Exercise aim ▸
Where the records below show a line containing "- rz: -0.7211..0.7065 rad", start copying; end with the line containing "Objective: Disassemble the", and copy it too.

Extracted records
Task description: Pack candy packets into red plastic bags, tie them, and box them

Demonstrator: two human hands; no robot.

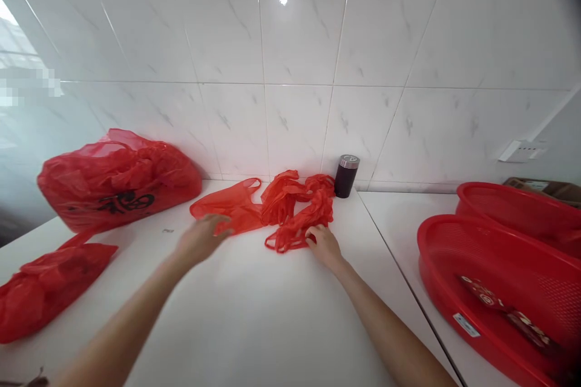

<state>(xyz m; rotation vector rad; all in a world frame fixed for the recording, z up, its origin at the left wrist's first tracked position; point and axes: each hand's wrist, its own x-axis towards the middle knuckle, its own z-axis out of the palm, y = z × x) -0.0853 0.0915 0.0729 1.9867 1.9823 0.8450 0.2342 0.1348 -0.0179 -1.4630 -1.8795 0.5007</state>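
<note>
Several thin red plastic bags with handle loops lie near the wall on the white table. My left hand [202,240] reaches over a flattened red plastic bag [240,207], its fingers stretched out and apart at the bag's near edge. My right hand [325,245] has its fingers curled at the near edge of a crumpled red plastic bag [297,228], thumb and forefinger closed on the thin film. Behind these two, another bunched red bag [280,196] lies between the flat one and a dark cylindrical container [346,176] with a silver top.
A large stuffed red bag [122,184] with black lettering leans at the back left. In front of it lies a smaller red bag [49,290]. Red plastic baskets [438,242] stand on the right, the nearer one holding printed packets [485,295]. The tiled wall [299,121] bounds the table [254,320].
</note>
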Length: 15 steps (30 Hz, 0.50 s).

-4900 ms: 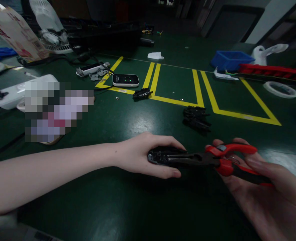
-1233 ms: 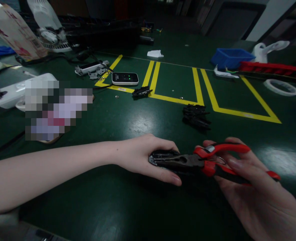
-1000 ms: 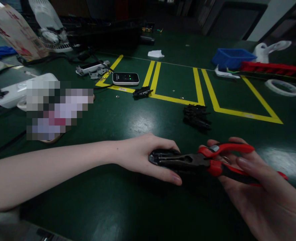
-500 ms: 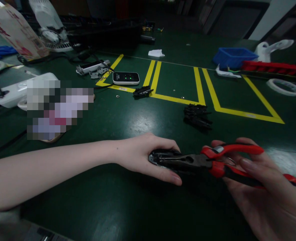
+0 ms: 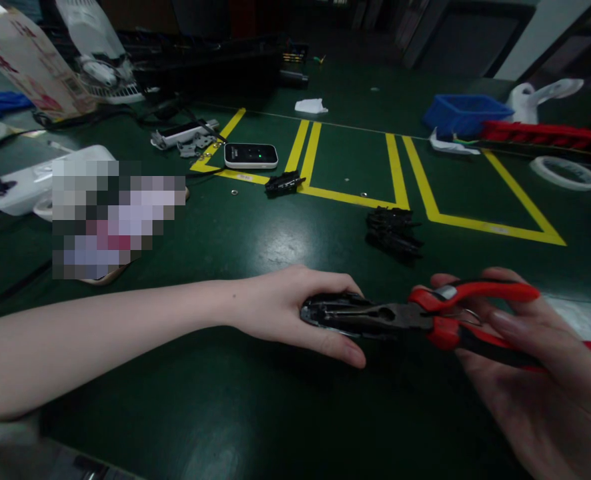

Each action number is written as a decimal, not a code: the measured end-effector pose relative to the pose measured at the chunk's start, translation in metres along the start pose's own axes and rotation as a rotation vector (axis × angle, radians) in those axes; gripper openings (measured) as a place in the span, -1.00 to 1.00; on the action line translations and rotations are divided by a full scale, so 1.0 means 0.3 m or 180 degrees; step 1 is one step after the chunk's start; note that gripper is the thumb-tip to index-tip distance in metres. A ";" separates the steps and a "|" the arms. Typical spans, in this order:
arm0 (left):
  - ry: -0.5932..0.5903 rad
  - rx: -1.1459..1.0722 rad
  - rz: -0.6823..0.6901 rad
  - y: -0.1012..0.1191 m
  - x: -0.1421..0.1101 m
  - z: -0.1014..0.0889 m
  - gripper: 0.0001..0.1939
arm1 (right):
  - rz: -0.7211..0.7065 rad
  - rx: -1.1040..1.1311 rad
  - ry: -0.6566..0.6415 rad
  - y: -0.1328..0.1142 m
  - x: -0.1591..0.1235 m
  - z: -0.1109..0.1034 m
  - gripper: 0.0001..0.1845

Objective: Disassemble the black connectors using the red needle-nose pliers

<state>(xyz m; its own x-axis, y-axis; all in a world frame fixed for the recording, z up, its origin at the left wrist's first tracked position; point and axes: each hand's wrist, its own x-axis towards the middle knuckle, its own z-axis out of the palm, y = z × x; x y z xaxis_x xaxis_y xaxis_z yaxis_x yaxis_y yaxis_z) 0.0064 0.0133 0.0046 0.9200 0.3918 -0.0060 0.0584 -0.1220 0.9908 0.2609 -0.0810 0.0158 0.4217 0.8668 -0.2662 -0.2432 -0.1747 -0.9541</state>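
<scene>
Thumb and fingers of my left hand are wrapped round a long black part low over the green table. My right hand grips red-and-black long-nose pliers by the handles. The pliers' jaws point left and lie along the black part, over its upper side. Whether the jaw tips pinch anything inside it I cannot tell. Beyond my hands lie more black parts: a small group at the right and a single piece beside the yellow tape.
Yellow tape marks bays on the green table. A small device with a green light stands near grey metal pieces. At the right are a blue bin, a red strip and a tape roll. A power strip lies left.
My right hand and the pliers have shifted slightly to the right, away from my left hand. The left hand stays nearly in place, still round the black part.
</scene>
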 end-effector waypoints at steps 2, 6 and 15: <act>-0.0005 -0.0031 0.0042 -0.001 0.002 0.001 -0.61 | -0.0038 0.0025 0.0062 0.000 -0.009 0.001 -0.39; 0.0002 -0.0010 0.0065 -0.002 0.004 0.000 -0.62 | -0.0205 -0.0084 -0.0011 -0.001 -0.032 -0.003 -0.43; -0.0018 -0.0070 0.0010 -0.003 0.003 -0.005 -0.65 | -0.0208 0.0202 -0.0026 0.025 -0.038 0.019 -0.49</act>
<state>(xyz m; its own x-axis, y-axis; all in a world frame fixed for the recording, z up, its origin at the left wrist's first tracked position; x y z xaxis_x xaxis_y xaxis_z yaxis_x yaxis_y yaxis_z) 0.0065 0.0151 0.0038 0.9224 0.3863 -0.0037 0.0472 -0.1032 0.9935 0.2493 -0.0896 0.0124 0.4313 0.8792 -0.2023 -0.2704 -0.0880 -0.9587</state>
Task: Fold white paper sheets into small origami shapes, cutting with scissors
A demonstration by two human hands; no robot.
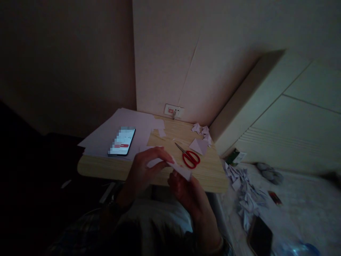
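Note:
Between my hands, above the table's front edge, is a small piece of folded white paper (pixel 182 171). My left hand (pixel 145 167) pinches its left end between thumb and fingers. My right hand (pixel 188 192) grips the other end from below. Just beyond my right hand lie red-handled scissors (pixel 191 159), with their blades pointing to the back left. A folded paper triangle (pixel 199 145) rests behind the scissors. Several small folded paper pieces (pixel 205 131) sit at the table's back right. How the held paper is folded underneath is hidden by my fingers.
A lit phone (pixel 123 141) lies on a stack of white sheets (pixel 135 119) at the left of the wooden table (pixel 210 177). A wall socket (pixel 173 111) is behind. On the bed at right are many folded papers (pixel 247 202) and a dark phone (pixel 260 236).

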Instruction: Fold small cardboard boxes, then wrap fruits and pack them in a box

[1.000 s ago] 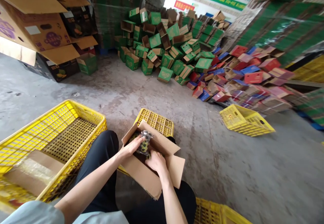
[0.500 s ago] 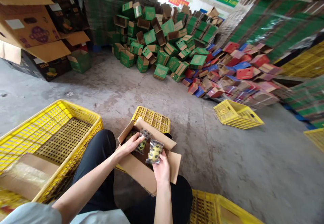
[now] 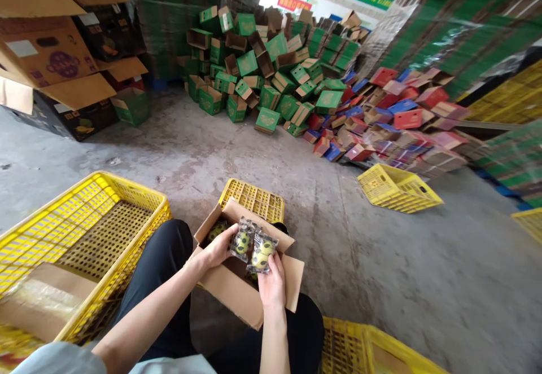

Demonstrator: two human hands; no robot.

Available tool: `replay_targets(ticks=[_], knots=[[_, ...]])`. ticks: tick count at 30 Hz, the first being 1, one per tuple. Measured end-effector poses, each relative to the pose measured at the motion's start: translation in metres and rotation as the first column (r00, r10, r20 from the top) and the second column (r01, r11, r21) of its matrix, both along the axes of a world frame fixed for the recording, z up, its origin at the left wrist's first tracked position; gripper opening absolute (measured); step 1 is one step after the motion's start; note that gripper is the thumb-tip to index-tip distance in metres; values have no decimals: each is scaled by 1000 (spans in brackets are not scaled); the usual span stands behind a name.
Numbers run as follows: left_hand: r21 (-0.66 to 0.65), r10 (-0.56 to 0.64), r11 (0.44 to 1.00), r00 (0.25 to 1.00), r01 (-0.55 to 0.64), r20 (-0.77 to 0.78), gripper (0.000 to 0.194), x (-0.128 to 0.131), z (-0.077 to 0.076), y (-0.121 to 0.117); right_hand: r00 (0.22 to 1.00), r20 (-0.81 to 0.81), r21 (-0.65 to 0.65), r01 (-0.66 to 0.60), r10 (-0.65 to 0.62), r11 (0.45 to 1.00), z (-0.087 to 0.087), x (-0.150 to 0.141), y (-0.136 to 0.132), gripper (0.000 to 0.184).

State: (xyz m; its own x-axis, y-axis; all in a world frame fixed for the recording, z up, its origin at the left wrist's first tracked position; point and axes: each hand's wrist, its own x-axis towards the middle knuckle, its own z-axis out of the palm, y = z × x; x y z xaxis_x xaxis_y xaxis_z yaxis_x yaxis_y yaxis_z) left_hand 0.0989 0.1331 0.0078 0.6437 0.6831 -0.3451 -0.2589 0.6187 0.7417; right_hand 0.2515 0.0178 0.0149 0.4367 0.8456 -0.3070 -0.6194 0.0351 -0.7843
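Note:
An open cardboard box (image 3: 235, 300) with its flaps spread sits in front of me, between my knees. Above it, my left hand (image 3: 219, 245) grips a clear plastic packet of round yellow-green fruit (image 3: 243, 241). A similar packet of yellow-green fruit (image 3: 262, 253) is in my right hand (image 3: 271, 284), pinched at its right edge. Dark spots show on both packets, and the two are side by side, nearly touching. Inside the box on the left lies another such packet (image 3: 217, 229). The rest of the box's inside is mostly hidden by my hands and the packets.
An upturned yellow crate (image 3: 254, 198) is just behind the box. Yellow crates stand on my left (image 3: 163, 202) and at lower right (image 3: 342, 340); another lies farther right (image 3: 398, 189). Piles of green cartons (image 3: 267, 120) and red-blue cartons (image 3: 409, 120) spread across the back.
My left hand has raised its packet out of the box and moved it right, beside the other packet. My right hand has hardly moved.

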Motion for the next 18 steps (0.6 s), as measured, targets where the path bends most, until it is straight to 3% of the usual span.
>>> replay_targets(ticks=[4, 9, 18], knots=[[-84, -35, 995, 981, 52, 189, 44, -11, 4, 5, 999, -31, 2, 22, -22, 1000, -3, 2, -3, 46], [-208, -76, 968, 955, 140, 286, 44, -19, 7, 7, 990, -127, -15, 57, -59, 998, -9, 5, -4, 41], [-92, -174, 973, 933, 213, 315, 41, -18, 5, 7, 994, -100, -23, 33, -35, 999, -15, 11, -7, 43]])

Response area ▸
  - rz: -0.7211..0.7065 rad
  - rx: -1.1040..1.1311 rad
  - ry: -0.6566..0.6415 rad
  - y: -0.1328..0.1142 m
  - x: -0.1591..0.1235 m
  - z: -0.1109..0.1034 m
  - gripper: 0.0001..0.1845

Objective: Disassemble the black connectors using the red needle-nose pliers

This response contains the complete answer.